— TO DO —
Here is a listing; restate all of it exactly.

— DATA PROVIDED —

------------------------------------------------

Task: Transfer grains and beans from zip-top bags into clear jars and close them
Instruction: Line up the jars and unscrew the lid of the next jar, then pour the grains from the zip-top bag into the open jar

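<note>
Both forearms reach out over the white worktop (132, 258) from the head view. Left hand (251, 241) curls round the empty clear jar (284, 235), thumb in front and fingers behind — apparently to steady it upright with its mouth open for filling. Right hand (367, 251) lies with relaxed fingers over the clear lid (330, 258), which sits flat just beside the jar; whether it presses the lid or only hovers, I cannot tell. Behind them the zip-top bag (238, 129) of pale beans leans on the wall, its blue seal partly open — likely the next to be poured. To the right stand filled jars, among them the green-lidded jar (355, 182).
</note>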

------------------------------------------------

— RESULT OF THE EXERCISE —
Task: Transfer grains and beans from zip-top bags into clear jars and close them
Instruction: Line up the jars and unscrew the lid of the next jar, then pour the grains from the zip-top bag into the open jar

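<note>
Both forearms reach out over the white worktop (132, 258) from the head view. Left hand (251, 241) curls round the empty clear jar (284, 235), thumb in front and fingers behind — apparently to steady it upright with its mouth open for filling. Right hand (367, 251) lies with relaxed fingers over the clear lid (330, 258), which sits flat just beside the jar; whether it presses the lid or only hovers, I cannot tell. Behind them the zip-top bag (238, 129) of pale beans leans on the wall, its blue seal partly open — likely the next to be poured. To the right stand filled jars, among them the green-lidded jar (355, 182).
</note>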

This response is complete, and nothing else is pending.